BHS: An MT Tool for OT Ph.D.’s
Sidebar to: Keep Each Tradition Separate
When Bible scholars want to study the text of the Hebrew Bible, they turn to Biblia Hebraica Stuttgartensia. BHS, as we call it, is the fourth edition of Biblia Hebraica, a scholarly edition of the Hebrew Bible based on the Masoretic Text (MT). The first edition was published in 1902 by Rudolf Kittel, the fourth in 1966/1977 by Deutsche Bibelgesellschaft in Stuttgart (thus the S of BHS). A fifth edition (Biblia Hebraica Quinta), which I have helped prepare with a team of other scholars, is currently in the works and should be completed within the next five years.

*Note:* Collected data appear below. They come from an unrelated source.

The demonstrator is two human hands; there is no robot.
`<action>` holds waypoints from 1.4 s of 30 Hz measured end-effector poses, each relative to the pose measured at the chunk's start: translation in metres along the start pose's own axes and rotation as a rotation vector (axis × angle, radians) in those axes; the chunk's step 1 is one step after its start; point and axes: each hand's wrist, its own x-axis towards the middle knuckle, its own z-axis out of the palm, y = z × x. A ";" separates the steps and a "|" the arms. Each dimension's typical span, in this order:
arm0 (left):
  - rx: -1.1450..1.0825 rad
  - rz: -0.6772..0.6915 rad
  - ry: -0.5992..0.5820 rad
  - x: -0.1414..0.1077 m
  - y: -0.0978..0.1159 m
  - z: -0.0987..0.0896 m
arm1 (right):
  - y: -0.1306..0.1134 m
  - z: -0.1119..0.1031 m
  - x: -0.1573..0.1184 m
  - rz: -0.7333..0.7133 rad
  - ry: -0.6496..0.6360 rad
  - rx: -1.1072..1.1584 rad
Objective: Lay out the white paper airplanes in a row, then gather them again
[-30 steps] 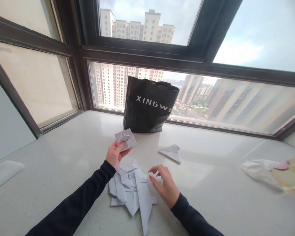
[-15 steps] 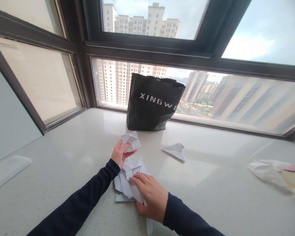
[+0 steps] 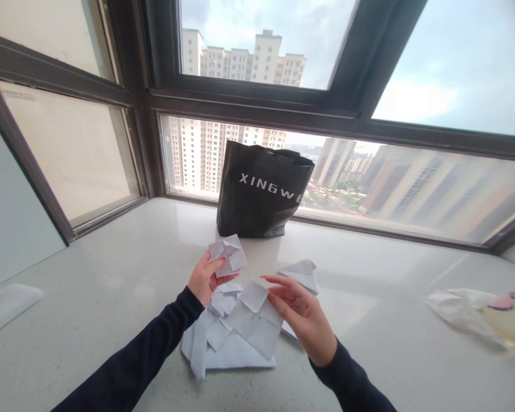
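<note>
One folded paper square point(image 3: 232, 253) is held up just in front of the black bag point(image 3: 260, 197) by the left hand point(image 3: 205, 279). Its thumb lies across the folds and the other fingers are underneath, clamped on the square, probably so that the loose flaps stay flat and the folded face remains in sight.

Farther in front of the bag lies the paper pile point(image 3: 232, 352), its pieces overlapping at odd angles, as if gathered loosely within easy reach of both hands. The right hand point(image 3: 304, 317), in front of the bag and toward its right, has its index finger and thumb apart, with a tip at the edge of a small paper flap point(image 3: 254, 295); whether it pinches that flap, I cannot tell.

A pointed paper piece point(image 3: 301, 270) rests to the bag's front right, partly behind the right fingers. The bag itself stands upright on the white ledge point(image 3: 369, 297), apparently set back to leave working room before it.
</note>
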 end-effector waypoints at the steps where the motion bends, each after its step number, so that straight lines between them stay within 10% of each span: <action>1: 0.027 -0.051 -0.037 -0.004 -0.004 0.003 | 0.001 -0.003 0.002 -0.001 0.003 -0.001; 12: 0.226 -0.255 -0.287 -0.029 -0.041 0.020 | -0.006 -0.030 0.012 -0.005 -0.138 -0.141; 19: 0.302 -0.311 -0.294 -0.030 -0.049 0.016 | 0.008 -0.021 0.012 -0.087 -0.096 -0.523; 28: 0.095 -0.447 -0.333 -0.034 -0.039 0.015 | 0.021 -0.020 0.013 0.017 0.050 -0.439; 38: 0.289 -0.234 -0.216 -0.027 -0.041 0.012 | 0.029 -0.011 0.010 -0.067 0.250 -0.459; 42: 0.292 -0.190 -0.202 -0.022 -0.036 0.009 | 0.031 -0.007 0.010 0.074 0.142 -0.234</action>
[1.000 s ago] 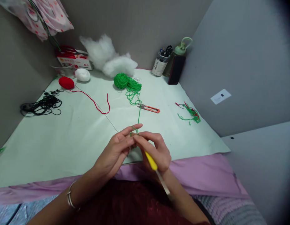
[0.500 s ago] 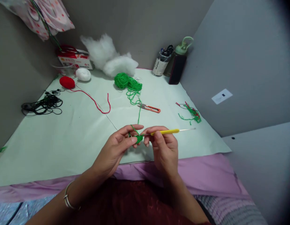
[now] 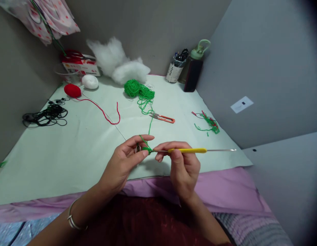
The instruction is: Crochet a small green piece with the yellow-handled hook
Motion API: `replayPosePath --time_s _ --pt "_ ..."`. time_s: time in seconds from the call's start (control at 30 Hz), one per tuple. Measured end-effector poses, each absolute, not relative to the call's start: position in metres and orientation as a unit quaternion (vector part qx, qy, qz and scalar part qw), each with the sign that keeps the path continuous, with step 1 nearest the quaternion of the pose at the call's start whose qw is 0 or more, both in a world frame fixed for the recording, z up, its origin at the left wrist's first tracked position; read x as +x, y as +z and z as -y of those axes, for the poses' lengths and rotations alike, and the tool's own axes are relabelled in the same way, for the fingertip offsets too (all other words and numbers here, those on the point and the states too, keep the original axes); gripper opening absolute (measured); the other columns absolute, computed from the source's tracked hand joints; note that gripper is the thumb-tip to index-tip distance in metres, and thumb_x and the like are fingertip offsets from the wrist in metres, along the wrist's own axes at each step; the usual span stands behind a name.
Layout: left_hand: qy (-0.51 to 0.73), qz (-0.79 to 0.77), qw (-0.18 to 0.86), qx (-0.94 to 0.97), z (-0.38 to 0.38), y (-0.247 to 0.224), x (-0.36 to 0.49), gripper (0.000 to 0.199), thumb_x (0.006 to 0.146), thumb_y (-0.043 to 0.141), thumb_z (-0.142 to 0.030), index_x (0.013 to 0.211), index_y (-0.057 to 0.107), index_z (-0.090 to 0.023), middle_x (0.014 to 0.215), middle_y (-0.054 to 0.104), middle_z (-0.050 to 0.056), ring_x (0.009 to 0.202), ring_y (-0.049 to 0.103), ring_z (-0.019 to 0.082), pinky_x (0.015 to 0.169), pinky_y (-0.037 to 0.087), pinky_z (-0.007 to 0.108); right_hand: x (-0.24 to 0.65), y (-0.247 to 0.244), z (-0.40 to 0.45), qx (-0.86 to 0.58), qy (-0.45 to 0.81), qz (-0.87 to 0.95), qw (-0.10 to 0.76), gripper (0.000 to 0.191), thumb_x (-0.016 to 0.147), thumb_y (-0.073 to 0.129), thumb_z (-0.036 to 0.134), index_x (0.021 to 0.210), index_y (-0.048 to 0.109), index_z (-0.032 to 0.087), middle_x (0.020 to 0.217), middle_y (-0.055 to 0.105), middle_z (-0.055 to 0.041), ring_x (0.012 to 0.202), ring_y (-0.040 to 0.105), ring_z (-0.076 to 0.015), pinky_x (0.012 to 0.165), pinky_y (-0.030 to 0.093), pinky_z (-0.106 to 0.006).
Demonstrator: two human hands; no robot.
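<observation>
The pale mat (image 3: 79,150) lies under and beyond both hands, with walls closing it in behind and at the sides. Far beyond the grip, at the back wall, sits white stuffing (image 3: 117,63); right of it stand a bottle (image 3: 195,66) and a cup (image 3: 175,70). A black cord tangle (image 3: 44,115) lies well off to the left. The green yarn ball (image 3: 134,88) rests straight beyond the hands, and its strand runs down to them, passing just beside the snips (image 3: 162,118). Yarn scraps (image 3: 208,124) lie up and to the right. The left hand (image 3: 124,162) pinches a small green piece (image 3: 146,149), strand over the forefinger. The right hand (image 3: 182,167) is closed on the yellow hook (image 3: 186,150), level, its tip at the piece.
</observation>
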State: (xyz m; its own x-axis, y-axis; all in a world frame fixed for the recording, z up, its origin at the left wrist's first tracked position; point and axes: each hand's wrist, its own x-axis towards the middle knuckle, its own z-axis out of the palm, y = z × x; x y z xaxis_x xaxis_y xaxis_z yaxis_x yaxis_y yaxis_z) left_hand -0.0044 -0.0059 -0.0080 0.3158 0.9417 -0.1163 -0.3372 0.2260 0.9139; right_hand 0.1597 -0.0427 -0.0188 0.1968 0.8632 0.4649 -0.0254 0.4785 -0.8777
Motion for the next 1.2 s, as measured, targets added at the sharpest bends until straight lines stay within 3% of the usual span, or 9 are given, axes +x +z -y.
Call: replayPosePath --time_s 0.17,0.37,0.53,0.6,0.73,0.87,1.03,1.13,1.2 --pt "0.462 -0.35 0.677 0.453 0.004 -0.011 -0.005 0.027 0.089 0.081 -0.021 0.112 0.085 -0.034 0.089 0.064 -0.001 0.087 0.056 0.014 0.08 0.044 0.025 0.159 -0.017 0.041 -0.409 0.303 0.555 0.658 0.023 0.109 0.052 0.019 0.11 0.074 0.025 0.099 0.079 -0.0015 0.074 0.074 -0.0114 0.069 0.062 -0.027" --pt "0.49 -0.401 0.594 0.496 0.007 -0.012 -0.002 0.033 0.088 0.082 -0.016 0.117 0.083 -0.032 0.088 0.065 -0.003 0.087 0.059 0.014 0.087 0.046 0.026 0.16 -0.022 0.041 -0.402 0.087 0.7 0.584 0.025 0.105 0.054 0.012 0.122 0.069 0.023 0.101 0.08 -0.0064 0.09 0.077 -0.0185 0.076 0.065 -0.032" --pt "0.47 -0.347 0.724 0.368 0.008 -0.007 0.001 0.051 0.084 0.088 -0.022 0.133 0.077 -0.03 0.086 0.067 -0.003 0.083 0.06 0.012 0.081 0.048 0.022 0.159 -0.031 0.042 -0.419 -0.083 0.758 0.493 0.032 0.099 0.064 0.007 0.127 0.072 0.021 0.114 0.078 -0.0107 0.104 0.076 -0.021 0.083 0.065 -0.031" --pt "0.425 -0.323 0.793 0.292 0.006 -0.005 0.001 0.051 0.083 0.09 -0.026 0.132 0.077 -0.025 0.085 0.067 -0.001 0.079 0.06 0.011 0.078 0.049 0.021 0.158 -0.03 0.042 -0.425 -0.054 0.734 0.527 0.031 0.1 0.063 0.008 0.125 0.074 0.023 0.111 0.078 -0.0087 0.102 0.076 -0.0204 0.082 0.064 -0.032" --pt "0.427 -0.318 0.811 0.244 0.002 -0.003 -0.002 0.046 0.08 0.091 -0.024 0.125 0.082 -0.021 0.081 0.067 -0.001 0.077 0.062 0.011 0.079 0.05 0.021 0.159 -0.022 0.038 -0.418 0.166 0.599 0.662 0.024 0.104 0.057 0.014 0.111 0.077 0.026 0.093 0.075 -0.0025 0.076 0.07 -0.0155 0.067 0.06 -0.032" --pt "0.435 -0.312 0.787 0.306 0.005 -0.002 0.0 0.039 0.081 0.091 -0.024 0.119 0.084 -0.026 0.091 0.073 0.002 0.089 0.064 0.014 0.085 0.049 0.024 0.159 -0.018 0.033 -0.392 0.287 0.569 0.664 0.02 0.105 0.061 0.021 0.105 0.08 0.027 0.096 0.077 -0.0033 0.077 0.07 -0.016 0.067 0.06 -0.032" --pt "0.467 -0.347 0.732 0.354 0.01 -0.006 0.005 0.038 0.082 0.091 -0.026 0.119 0.085 -0.028 0.088 0.07 0.0 0.087 0.059 0.014 0.085 0.048 0.024 0.156 -0.026 0.039 -0.427 0.173 0.645 0.61 0.032 0.102 0.064 0.013 0.122 0.077 0.033 0.104 0.08 -0.0038 0.092 0.075 -0.0196 0.08 0.065 -0.037" --pt "0.446 -0.336 0.772 0.302 0.007 -0.008 0.005 0.044 0.082 0.091 -0.026 0.125 0.082 -0.025 0.085 0.069 0.0 0.081 0.059 0.013 0.079 0.048 0.023 0.157 -0.03 0.043 -0.437 0.063 0.701 0.56 0.044 0.098 0.069 0.011 0.134 0.074 0.034 0.117 0.079 -0.0076 0.101 0.077 -0.0227 0.081 0.066 -0.038" --pt "0.419 -0.318 0.813 0.248 0.004 -0.008 0.004 0.041 0.082 0.09 -0.025 0.122 0.083 -0.02 0.084 0.068 0.001 0.073 0.056 0.011 0.076 0.049 0.023 0.158 -0.029 0.043 -0.435 0.068 0.688 0.577 0.041 0.099 0.068 0.011 0.132 0.075 0.033 0.113 0.08 -0.0073 0.099 0.076 -0.0227 0.08 0.066 -0.038"
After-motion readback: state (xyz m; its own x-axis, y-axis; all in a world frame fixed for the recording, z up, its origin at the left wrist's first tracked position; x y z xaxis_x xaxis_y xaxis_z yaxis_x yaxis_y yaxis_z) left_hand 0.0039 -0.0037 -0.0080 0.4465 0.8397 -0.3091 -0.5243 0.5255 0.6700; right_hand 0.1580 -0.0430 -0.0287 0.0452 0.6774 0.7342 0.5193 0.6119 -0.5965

Above is page 409 from BHS. Here the reader will find the end of the story of Jael and Sisera, in which Sisera’s mother is waiting impatiently for her son to return (Judges 5:28–31), followed by the calling of Gideon (Judges 6:1–12). (Note the large number 6 in the right margin, which divides these two chapters.) But no matter what biblical passage we may turn to, all 1,574 pages of BHS look very much like this one. Each page has two primary components: first, the biblical text (with notations) as preserved by the ben Asher family of Masoretes in the sixth to tenth centuries C.E.; and second, at the very bottom of the page, the two scholarly apparatuses, or sets of notes, assembled by modern biblical experts.